I don’t know if I should make fun of this — or actually think this is something that will breath new life into the Pro Bowl.
As a kid, I actually used to care about the Pro Bowl because the NFL players at one time cared about the game. After the Cleveland Browns beat the Baltimore Colts 27-0 for the NFL Championship in 1964, the Colts Gino Marchetti supposedly made good on a promise (something Marchetti denies) to knock Browns quarterback Frank Ryan out of the game during the following week’s Pro Bowl because he felt the Browns ran up the score in the NFL Championship Game.
Of course, one year I remember watching quarterback Mike Boryla play in the Pro Bowl.

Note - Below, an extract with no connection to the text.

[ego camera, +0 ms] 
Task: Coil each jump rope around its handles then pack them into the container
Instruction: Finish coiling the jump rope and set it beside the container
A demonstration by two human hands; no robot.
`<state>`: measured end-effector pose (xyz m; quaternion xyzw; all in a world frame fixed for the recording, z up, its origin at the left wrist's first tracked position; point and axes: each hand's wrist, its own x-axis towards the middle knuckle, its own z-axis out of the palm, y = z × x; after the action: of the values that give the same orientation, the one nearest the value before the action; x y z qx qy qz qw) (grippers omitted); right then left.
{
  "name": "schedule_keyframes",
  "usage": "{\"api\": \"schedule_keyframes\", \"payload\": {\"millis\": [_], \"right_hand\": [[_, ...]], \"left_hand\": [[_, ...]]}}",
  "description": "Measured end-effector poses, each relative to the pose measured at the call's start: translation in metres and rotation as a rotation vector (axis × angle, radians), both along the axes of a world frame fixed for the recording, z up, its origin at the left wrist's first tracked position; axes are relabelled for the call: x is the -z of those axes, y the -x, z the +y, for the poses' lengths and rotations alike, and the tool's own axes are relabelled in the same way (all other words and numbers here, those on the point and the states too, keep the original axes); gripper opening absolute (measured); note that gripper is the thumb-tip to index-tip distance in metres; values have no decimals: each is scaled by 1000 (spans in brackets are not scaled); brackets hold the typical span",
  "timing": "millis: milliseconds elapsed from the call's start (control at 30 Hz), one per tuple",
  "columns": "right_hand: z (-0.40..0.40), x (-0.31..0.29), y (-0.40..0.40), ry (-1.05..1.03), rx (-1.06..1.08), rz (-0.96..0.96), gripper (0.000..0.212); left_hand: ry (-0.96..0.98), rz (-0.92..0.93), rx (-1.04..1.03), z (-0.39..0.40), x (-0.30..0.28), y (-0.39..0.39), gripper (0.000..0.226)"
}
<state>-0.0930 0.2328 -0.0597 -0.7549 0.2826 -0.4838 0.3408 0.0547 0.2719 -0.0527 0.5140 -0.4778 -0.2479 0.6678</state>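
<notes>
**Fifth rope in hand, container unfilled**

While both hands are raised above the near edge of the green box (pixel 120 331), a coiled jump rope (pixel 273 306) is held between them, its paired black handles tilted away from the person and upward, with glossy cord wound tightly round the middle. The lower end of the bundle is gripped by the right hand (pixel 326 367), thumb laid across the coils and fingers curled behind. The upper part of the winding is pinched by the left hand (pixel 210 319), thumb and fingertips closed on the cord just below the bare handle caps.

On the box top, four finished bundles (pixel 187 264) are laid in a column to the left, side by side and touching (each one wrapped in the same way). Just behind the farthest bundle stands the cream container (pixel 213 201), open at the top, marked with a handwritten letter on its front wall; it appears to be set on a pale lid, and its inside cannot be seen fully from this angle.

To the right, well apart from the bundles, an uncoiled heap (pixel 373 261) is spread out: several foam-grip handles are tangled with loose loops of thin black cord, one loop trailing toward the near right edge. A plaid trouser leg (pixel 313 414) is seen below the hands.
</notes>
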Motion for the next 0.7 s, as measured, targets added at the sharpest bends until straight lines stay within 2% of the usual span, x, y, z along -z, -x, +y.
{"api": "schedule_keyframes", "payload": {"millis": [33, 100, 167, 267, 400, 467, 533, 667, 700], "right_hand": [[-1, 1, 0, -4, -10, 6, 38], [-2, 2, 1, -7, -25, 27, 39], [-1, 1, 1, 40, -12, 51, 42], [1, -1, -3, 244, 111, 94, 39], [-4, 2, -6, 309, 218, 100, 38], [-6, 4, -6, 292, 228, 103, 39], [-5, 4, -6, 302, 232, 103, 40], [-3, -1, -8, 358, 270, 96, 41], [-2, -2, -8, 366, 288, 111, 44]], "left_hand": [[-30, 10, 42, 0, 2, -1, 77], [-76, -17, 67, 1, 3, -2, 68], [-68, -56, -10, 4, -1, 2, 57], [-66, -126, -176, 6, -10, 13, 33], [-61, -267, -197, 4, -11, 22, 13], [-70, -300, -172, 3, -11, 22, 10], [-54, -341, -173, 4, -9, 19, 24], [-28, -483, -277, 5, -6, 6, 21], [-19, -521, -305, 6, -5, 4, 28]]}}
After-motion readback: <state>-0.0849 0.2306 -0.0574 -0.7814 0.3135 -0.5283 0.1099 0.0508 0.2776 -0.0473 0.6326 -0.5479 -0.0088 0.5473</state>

So the Pro Bowl has gotten to the point in which I think the NFL’s top players should just go to Hawaii, Orlando or wherever they go and hold a softball tournament.
But now in an effort to increase interest in the Pro Bowl, the players competed in a skills challenge on Thursday. And one of the skills the players competed in was dodgeball. That’s right, dodgeball.
But the more I think about it, watching NFL players compete in dodgeball could be interesting. Not interesting enough that I actually watched the event.
Call me crazy, but I think pro football players going at it in dodgeball could actually become the NFL’s version of MLB’s Home Run Derby or the NBA’s slam dunk contest.
Of course what would have made the NFL’s dodgeball really cool was if Gary Cole and Jason Bateman had reprised their roles as Cotton McKnight and Pepper Brooks, respectively, and actually called the event just like they did in one of my favorite movies “Dodgeball: A True Underdog Story” for ESPN 8, “The Ocho.”
Jason Bateman brilliantly played Pepper Brooks and sounded about as intelligent as a lot of the color commentators I’ve seen on ESPN. (There, my cheap shot at ESPN).
Anyway if this latest gimmick doesn’t work, it may be time for the Pro Bowl to get out of Dodge.